[[ GIVEN DATA open ]]
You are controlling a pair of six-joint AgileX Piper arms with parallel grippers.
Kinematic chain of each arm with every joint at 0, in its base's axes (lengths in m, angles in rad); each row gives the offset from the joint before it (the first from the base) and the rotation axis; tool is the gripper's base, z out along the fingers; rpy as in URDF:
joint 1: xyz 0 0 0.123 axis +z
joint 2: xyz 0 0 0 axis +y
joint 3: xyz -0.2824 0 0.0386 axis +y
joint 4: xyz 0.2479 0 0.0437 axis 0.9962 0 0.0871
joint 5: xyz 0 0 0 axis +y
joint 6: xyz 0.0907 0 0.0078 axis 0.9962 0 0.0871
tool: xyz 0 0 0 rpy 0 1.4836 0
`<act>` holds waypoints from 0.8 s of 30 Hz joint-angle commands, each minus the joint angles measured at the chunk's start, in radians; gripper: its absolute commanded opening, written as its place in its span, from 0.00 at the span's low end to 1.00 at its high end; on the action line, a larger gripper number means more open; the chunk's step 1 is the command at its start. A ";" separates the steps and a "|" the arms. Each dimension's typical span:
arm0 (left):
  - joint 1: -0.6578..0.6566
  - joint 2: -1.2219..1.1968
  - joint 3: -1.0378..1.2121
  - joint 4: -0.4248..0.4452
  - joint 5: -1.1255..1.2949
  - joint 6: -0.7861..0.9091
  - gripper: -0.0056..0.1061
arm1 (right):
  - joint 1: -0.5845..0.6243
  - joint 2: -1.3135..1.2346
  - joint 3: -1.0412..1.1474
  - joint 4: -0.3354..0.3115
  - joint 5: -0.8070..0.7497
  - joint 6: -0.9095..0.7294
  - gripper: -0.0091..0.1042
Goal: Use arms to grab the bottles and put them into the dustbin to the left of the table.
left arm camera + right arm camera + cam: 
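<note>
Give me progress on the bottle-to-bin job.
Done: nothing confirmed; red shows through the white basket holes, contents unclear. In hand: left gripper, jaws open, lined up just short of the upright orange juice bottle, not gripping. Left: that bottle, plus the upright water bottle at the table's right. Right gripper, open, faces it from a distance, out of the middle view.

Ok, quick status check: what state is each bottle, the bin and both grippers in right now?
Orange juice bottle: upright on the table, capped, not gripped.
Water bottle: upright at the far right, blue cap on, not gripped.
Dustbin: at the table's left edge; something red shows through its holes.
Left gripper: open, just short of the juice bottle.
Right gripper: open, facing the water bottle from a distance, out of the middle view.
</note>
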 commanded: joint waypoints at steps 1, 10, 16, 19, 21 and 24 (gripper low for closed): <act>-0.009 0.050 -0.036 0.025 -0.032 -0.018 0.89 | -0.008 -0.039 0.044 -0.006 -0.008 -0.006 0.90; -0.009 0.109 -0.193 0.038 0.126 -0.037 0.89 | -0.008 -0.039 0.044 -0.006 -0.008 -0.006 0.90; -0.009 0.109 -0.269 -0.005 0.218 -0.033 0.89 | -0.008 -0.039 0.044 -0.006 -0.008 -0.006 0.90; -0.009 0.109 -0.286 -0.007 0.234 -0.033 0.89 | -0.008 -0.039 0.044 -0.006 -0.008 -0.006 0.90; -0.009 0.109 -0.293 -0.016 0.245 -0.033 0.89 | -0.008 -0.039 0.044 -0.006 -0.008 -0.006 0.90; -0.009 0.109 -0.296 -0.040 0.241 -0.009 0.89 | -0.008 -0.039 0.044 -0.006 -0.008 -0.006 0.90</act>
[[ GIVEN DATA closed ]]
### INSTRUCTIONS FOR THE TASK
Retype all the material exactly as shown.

### ANSWER
You are controlling a pair of six-joint AgileX Piper arms with parallel grippers.
Kinematic chain of each arm with every joint at 0, in its base's axes (lengths in m, angles in rad); each row gives the offset from the joint before it (the first from the base) and the rotation axis; tool is the gripper's base, z out along the fingers; rpy as in URDF:
joint 1: xyz 0 0 0.123 axis +z
joint 2: xyz 0 0 0 axis +y
joint 3: xyz -0.2824 0 0.0386 axis +y
joint 4: xyz 0.2479 0 0.0437 axis 0.9962 0 0.0871
joint 5: xyz 0 0 0 axis +y
joint 6: xyz 0.0907 0 0.0078 axis 0.9962 0 0.0871
tool: xyz 0 0 0 rpy 0 1.4836 0
`<act>` holds waypoints from 0.8 s of 30 Hz joint-angle commands, each minus the joint angles measured at the chunk's start, in radians; gripper: its absolute commanded opening, written as its place in its span, from 0.00 at the span's low end to 1.00 at its high end; on the action line, a larger gripper number means more open; the chunk's step 1 is the command at its start. A ";" separates the steps and a "|" the arms. Each dimension's typical span:
arm0 (left):
  - joint 1: -0.6578..0.6566
  - joint 2: -1.2219..1.1968
  - joint 3: -1.0378..1.2121
  - joint 4: -0.4248..0.4452
  - joint 5: -1.1255..1.2949
  - joint 6: -0.7861..0.9091
  - gripper: -0.0056..0.1061
arm1 (right):
  - joint 1: -0.5845..0.6243
  - joint 2: -1.3135..1.2346
  - joint 3: -1.0412..1.1474
  - joint 4: -0.3354..0.3115
  - joint 5: -0.8070..0.7497
  - joint 6: -0.9095..0.7294
  - gripper: -0.0091..0.1042
Goal: Use arms to grab the bottles and put them into the dustbin to the left of the table.
left arm camera + right arm camera + cam: 
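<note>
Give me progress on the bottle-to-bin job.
Done: nothing confirmed; red shows through the white basket holes, contents unclear. In hand: left gripper, jaws open, lined up just short of the upright orange juice bottle, not gripping. Left: that bottle, plus the upright water bottle at the table's right. Right gripper, open, faces it from a distance, out of the middle view.

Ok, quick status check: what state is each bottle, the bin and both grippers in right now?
Orange juice bottle: upright on the table, capped, not gripped.
Water bottle: upright at the far right, blue cap on, not gripped.
Dustbin: at the table's left edge; something red shows through its holes.
Left gripper: open, just short of the juice bottle.
Right gripper: open, facing the water bottle from a distance, out of the middle view.
</note>
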 commanded: joint waypoints at steps 1, 10, 16, 19, 21 and 24 (gripper low for closed): <act>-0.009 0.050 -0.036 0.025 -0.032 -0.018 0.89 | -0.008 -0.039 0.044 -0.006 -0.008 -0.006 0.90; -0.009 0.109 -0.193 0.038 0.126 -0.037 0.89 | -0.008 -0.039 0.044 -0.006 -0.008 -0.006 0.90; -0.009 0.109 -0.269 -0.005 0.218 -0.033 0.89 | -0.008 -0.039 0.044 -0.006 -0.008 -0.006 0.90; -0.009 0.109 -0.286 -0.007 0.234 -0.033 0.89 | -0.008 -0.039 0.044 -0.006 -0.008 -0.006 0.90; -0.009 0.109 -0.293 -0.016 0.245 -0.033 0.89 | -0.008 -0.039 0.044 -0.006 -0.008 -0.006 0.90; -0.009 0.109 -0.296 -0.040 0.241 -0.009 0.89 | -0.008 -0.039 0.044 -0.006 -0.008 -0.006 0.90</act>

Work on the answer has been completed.